● **EXERCISE DESCRIPTION**: Restate word for word the entries below, starting with the line with "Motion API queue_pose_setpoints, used" and continuing through the line with "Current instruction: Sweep". Include both of those lines and no others.

┏━━

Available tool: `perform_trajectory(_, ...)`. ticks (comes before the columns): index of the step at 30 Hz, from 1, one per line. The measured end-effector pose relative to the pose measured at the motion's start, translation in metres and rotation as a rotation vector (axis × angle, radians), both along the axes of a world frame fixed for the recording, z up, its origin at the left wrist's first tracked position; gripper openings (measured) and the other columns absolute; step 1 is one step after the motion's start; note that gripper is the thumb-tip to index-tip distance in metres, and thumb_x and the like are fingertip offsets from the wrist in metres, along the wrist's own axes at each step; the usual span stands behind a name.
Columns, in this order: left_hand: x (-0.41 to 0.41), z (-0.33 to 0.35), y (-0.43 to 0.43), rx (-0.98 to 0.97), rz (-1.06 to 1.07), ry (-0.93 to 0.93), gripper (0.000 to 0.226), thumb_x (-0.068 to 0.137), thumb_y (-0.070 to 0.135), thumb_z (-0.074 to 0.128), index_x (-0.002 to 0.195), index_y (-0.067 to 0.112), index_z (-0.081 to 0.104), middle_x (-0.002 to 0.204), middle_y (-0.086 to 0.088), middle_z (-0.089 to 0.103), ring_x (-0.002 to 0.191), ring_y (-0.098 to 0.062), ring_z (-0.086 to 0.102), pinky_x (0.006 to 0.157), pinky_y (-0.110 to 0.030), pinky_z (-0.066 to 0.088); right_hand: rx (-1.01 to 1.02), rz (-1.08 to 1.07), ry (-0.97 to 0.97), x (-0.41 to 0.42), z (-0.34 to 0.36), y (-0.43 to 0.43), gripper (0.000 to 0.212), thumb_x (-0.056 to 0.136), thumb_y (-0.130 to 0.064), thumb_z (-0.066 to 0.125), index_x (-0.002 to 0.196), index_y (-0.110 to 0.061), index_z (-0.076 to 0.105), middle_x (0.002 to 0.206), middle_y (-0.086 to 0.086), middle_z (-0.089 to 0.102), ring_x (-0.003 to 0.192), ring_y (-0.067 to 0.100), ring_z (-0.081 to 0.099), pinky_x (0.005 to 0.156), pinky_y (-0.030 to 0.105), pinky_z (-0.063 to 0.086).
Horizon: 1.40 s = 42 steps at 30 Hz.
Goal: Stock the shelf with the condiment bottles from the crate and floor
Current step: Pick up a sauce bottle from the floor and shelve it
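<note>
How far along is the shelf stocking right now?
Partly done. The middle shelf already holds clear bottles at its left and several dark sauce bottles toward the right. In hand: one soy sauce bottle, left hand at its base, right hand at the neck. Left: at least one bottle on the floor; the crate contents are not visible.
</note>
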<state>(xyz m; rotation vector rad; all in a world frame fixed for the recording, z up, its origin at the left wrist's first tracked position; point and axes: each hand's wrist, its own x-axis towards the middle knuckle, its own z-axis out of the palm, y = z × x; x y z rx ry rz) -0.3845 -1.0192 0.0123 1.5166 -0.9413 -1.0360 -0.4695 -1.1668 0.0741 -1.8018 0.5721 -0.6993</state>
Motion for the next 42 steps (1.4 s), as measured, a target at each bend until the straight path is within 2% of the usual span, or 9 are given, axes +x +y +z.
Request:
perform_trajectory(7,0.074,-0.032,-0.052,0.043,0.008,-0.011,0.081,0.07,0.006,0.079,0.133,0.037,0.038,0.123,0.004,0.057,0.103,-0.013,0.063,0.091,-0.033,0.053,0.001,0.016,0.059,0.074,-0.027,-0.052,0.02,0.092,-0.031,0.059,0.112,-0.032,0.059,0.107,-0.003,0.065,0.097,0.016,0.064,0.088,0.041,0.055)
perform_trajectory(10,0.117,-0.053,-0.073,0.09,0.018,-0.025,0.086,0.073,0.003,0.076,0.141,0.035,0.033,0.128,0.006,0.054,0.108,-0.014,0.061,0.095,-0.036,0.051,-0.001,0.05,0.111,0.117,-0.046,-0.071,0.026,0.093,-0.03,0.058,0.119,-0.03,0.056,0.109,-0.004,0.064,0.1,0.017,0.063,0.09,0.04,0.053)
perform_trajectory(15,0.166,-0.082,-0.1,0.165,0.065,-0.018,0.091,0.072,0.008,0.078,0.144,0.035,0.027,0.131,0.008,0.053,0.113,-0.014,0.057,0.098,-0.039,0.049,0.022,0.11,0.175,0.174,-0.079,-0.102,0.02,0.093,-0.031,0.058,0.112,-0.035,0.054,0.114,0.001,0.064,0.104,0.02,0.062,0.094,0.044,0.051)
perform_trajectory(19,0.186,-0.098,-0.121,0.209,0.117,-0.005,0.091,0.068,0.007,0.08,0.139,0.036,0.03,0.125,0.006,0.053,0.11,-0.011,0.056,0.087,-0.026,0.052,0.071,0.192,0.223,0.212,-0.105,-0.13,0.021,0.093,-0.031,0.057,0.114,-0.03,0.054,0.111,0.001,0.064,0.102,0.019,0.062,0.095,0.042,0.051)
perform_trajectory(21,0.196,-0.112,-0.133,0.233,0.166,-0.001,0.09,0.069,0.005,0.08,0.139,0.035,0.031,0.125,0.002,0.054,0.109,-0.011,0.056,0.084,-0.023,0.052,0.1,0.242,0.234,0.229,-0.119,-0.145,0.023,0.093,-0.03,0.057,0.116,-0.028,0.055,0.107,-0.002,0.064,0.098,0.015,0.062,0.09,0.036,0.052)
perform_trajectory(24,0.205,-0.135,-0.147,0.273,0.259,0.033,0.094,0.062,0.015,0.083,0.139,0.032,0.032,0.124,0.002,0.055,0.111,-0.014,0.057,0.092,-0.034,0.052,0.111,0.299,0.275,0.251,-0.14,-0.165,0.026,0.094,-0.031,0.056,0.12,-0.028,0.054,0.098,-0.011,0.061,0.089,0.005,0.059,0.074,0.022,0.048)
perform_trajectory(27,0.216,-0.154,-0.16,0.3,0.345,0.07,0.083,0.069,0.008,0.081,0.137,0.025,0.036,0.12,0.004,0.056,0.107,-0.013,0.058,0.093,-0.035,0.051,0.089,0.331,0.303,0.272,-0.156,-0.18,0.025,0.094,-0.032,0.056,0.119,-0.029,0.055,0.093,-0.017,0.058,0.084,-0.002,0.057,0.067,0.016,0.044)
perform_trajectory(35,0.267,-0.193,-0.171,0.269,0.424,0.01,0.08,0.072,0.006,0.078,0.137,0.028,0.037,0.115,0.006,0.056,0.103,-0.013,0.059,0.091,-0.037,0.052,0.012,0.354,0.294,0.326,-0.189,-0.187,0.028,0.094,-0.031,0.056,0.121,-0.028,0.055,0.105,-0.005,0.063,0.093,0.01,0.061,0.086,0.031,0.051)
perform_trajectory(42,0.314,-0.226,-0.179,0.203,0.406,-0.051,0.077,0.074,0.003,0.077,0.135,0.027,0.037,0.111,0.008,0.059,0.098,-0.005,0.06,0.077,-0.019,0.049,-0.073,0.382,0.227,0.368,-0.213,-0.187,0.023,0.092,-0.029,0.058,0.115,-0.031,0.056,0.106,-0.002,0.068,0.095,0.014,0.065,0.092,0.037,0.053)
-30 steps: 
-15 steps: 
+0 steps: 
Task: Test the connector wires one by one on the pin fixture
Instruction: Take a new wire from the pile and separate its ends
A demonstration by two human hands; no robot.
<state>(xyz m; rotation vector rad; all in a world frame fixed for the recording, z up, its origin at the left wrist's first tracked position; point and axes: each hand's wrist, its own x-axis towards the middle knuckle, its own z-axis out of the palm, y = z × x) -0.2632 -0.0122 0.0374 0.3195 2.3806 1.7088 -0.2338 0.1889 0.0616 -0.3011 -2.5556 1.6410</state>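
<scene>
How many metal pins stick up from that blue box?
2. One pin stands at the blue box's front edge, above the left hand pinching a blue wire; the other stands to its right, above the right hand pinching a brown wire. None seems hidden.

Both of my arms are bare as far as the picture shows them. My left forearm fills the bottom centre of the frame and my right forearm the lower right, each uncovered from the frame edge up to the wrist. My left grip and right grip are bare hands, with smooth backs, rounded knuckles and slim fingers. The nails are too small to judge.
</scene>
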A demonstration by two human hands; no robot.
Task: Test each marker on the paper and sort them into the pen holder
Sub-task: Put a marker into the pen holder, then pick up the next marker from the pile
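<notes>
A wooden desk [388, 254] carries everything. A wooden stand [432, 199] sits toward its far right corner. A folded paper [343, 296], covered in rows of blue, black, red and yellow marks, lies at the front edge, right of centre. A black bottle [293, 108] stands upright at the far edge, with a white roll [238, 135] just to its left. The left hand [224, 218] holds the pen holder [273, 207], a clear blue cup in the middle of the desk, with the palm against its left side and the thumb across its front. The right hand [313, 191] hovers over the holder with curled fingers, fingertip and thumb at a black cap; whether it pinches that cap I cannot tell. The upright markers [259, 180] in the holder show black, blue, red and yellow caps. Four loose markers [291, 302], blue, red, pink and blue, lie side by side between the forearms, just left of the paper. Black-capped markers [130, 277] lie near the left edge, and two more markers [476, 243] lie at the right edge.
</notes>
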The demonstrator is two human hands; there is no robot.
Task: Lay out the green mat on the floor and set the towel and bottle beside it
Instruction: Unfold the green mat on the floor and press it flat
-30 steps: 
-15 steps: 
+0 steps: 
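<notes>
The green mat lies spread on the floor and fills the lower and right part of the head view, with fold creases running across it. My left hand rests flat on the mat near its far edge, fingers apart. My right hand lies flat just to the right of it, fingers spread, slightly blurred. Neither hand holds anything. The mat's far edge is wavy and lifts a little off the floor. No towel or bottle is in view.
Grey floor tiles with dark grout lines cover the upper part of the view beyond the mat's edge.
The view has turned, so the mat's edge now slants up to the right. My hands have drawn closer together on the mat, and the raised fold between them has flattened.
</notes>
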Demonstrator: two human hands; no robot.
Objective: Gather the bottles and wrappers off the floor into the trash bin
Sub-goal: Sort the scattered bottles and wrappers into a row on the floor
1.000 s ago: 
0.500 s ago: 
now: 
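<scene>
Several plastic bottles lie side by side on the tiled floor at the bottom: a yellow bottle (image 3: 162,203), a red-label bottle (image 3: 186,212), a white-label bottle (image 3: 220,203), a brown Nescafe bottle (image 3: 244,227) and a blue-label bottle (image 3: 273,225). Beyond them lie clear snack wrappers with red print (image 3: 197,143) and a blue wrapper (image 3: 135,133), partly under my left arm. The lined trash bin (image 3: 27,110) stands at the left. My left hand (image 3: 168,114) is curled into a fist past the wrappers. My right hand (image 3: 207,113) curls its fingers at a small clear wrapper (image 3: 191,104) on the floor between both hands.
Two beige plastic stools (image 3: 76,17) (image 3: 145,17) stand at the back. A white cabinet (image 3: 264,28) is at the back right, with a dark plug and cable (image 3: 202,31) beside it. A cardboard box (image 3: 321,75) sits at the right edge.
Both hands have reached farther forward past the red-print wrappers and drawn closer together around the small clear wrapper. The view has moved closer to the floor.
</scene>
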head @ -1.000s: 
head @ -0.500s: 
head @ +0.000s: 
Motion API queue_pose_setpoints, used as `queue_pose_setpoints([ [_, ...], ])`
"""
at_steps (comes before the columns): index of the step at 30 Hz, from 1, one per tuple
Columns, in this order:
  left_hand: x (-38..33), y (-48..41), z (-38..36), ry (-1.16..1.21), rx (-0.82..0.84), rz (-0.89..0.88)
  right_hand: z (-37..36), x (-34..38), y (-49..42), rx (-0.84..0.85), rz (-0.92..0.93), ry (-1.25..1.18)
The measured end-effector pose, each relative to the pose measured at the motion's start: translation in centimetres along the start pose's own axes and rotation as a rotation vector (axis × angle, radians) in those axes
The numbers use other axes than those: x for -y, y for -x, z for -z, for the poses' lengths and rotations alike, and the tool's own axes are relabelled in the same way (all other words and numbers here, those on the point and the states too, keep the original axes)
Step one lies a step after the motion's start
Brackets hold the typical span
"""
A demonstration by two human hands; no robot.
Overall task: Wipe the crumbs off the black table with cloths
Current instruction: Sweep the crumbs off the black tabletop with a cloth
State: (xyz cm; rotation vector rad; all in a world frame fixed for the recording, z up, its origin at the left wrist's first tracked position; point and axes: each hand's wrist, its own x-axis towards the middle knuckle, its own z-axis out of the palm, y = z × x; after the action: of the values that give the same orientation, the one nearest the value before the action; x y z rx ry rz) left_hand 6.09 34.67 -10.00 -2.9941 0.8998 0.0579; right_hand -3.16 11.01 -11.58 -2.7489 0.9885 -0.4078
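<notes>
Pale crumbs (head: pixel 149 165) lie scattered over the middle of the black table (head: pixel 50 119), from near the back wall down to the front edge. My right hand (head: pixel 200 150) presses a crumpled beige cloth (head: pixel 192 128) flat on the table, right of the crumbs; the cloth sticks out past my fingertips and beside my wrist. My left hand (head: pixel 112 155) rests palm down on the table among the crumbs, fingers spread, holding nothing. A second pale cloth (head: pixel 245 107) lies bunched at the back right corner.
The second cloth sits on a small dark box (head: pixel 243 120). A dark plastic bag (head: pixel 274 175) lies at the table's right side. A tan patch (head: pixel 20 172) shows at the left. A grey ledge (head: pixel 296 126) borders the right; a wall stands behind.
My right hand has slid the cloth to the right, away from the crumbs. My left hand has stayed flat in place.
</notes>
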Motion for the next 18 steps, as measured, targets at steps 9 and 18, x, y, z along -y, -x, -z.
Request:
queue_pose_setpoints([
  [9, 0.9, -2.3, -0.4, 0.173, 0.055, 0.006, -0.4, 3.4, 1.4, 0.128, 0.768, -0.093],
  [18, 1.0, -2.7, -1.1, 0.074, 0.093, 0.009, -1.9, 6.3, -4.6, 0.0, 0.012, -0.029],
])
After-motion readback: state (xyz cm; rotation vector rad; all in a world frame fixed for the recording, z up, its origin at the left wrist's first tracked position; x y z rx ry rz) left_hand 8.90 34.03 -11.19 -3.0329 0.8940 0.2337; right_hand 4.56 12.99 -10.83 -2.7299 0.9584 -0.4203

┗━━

● **YOUR RESPONSE**:
Motion API queue_pose_setpoints, used as `queue_pose_setpoints([ [_, ...], ])`
"""
at_steps (comes before the columns): index of the step at 30 Hz, from 1, one per tuple
Columns, in this order:
  left_hand: x (-38..33), y (-48..41), z (-38..36), ry (-1.16..1.21), rx (-0.82..0.84), rz (-0.89..0.88)
  right_hand: z (-37..36), x (-34..38), y (-49..42), rx (-0.84..0.85), rz (-0.92..0.93), ry (-1.25..1.18)
The measured end-effector pose, each relative to the pose measured at the motion's start: translation in centimetres along the start pose's own axes and rotation as a rotation vector (axis × angle, radians) in those axes
The numbers use other axes than those: x for -y, y for -x, z for -z, for the poses' lengths and rotations alike, and the tool's own axes are relabelled in the same way (all other words and numbers here, those on the point and the states too, keep the original axes)
Step one lies a step after the motion's start
Brackets hold the typical span
"""
A demonstration by two human hands; no robot.
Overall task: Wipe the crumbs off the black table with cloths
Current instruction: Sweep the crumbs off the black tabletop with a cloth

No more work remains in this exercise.